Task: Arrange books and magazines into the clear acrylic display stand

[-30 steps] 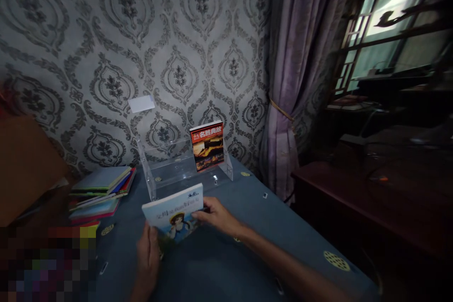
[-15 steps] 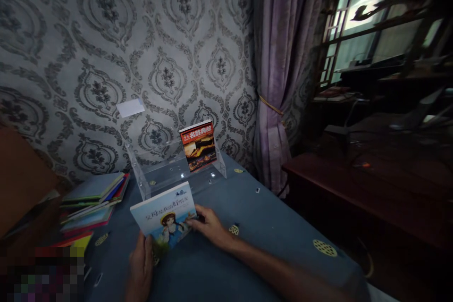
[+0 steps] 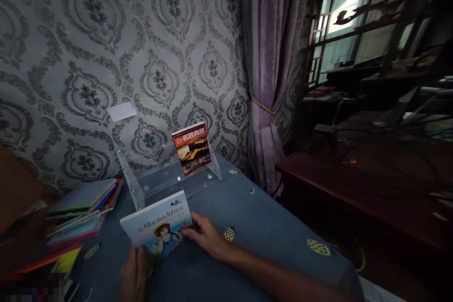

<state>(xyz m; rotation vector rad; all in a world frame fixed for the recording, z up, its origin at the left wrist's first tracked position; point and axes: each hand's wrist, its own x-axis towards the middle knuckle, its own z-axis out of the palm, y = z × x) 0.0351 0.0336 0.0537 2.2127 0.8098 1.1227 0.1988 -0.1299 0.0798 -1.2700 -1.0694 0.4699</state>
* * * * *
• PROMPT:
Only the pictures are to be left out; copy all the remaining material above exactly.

• RESULT OF THIS EXERCISE:
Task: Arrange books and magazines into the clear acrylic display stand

[-30 steps] 
[-15 steps] 
[+0 steps] 

<state>(xyz m; rotation vector rad; all in a world frame fixed for the recording, z up, its origin at the left wrist's first tracked position; point and axes: each hand's wrist, its own x-axis towards the middle knuckle, its own z-axis out of the palm, y = z × x) 0.0351 0.0336 0.0537 2.2127 0.8098 1.1227 0.1988 -0.1299 0.0798 -1.2700 -1.0694 0.4699</state>

This exercise has nothing further to it.